**The task**
Repeat the listing below in full, keeping each word as given.

**Information shown**
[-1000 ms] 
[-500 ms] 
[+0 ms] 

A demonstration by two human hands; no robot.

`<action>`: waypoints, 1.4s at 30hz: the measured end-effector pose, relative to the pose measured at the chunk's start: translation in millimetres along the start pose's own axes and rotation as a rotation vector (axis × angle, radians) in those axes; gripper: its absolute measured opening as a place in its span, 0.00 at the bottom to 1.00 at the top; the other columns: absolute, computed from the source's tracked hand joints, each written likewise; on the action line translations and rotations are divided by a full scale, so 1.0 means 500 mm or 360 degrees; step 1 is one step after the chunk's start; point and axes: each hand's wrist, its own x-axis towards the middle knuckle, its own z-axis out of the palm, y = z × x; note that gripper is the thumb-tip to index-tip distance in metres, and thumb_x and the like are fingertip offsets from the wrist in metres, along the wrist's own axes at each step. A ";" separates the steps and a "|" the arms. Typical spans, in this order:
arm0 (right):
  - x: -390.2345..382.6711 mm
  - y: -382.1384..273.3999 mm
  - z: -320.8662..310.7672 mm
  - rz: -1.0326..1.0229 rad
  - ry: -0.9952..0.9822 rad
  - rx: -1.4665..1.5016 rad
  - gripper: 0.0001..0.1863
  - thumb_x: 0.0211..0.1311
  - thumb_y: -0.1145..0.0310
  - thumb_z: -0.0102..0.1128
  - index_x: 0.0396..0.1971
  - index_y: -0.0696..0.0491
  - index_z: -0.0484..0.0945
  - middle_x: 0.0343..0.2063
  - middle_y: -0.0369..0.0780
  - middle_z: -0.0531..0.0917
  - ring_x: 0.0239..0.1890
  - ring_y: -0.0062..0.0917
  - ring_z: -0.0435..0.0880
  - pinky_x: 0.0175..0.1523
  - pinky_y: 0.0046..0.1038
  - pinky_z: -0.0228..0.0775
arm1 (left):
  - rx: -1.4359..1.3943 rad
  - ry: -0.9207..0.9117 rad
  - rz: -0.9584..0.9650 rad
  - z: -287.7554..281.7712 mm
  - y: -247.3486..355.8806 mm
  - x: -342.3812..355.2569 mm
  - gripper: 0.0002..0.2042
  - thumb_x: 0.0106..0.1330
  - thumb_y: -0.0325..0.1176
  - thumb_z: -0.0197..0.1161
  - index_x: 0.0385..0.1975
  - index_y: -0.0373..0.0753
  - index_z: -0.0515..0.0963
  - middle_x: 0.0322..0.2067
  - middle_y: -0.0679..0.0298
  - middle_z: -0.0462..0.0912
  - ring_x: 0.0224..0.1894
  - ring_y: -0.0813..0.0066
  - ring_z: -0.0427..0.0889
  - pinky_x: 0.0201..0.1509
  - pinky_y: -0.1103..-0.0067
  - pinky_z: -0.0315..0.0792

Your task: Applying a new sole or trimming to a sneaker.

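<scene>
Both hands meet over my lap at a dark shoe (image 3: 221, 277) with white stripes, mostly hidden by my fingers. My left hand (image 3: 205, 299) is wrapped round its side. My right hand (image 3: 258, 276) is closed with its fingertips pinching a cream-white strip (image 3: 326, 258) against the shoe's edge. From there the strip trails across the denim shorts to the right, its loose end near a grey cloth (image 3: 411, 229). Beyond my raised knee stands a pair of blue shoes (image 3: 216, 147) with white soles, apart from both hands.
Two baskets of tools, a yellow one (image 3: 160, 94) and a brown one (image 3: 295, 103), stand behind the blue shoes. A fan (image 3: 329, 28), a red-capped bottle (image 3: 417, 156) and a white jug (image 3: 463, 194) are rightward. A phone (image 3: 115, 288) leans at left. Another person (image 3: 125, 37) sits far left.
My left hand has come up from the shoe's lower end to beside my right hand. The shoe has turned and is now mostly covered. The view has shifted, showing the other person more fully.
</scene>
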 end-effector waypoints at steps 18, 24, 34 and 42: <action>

**Answer to this problem**
[-1000 ms] 
[-500 ms] 
[+0 ms] 

A demonstration by two human hands; no robot.

`<action>`: waypoints, 1.4s at 30hz: the measured end-effector pose, relative to the pose measured at the chunk's start: translation in millimetres along the start pose's own axes and rotation as a rotation vector (axis × angle, radians) in those axes; gripper: its absolute measured opening as a place in its span, 0.00 at the bottom to 1.00 at the top; the other columns: absolute, computed from the source's tracked hand joints, each written likewise; on the action line translations and rotations are divided by a full scale, so 1.0 means 500 mm or 360 degrees; step 1 is one step after the chunk's start; point and axes: each hand's wrist, its own x-axis towards the middle knuckle, its own z-axis out of the palm, y = z × x; note that gripper is the thumb-tip to index-tip distance in metres, and thumb_x and the like are fingertip offsets from the wrist in metres, along the wrist's own axes at each step. A ";" separates the steps and a "|" the arms. Typical spans, in this order:
arm0 (right):
  - x: -390.2345..382.6711 mm
  - y: -382.1384..273.3999 mm
  - z: -320.8662..310.7672 mm
  - rz: -1.0326..1.0229 rad
  - ry: -0.9952..0.9822 rad
  - rx: -1.4665..1.5016 rad
  - gripper: 0.0001..0.1863
  - thumb_x: 0.0211..0.1311
  - thumb_y: -0.1145..0.0310
  - thumb_z: -0.0102..0.1128
  - index_x: 0.0396..0.1971
  - index_y: -0.0696..0.0491
  - index_z: -0.0484..0.0945
  - middle_x: 0.0343..0.2063
  - middle_y: -0.0369..0.0780
  - middle_z: -0.0531..0.0917
  - ring_x: 0.0239..0.1890
  - ring_y: -0.0062..0.0917
  - ring_z: -0.0435..0.0880
  - pinky_x: 0.0175..0.1523
  - pinky_y: 0.0046..0.1038
  - pinky_z: -0.0228..0.0775
arm1 (left):
  - rx: -1.4359..1.3943 rad
  - ry: -0.9207..0.9117 rad
  - rz: -0.9584..0.9650 rad
  - z: -287.7554..281.7712 mm
  - y: -247.3486..355.8806 mm
  - x: -342.3812..355.2569 mm
  - gripper: 0.0002..0.2042
  - thumb_x: 0.0106..0.1330
  - thumb_y: -0.0325..0.1176
  - thumb_z: -0.0197..0.1161
  - index_x: 0.0385..0.1975
  - index_y: -0.0373..0.0753
  - index_z: -0.0515..0.0963
  - middle_x: 0.0322..0.2067
  - middle_y: -0.0679..0.0298
  - middle_z: -0.0462..0.0912
  - ring_x: 0.0224..0.1894
  - ring_y: -0.0813..0.0066
  - ring_z: -0.0427..0.0889
  - pinky_x: 0.0201..0.1509
  - pinky_y: -0.1103..-0.0067
  - pinky_z: -0.0315..0.0792

Your task: Applying a new sole or trimming to a sneaker.

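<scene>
Both hands meet over my lap at a dark shoe (image 3: 221, 277) with white stripes, mostly hidden by my fingers. My left hand (image 3: 205, 299) is wrapped round its side. My right hand (image 3: 258, 276) is closed with its fingertips pinching a cream-white strip (image 3: 326, 258) against the shoe's edge. From there the strip trails across the denim shorts to the right, its loose end near a grey cloth (image 3: 411, 229). Beyond my raised knee stands a pair of blue shoes (image 3: 216, 147) with white soles, apart from both hands.
Two baskets of tools, a yellow one (image 3: 160, 94) and a brown one (image 3: 295, 103), stand behind the blue shoes. A fan (image 3: 329, 28), a red-capped bottle (image 3: 417, 156) and a white jug (image 3: 463, 194) are rightward. A phone (image 3: 115, 288) leans at left. Another person (image 3: 125, 37) sits far left.
My left hand has come up from the shoe's lower end to beside my right hand. The shoe has turned and is now mostly covered. The view has shifted, showing the other person more fully.
</scene>
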 end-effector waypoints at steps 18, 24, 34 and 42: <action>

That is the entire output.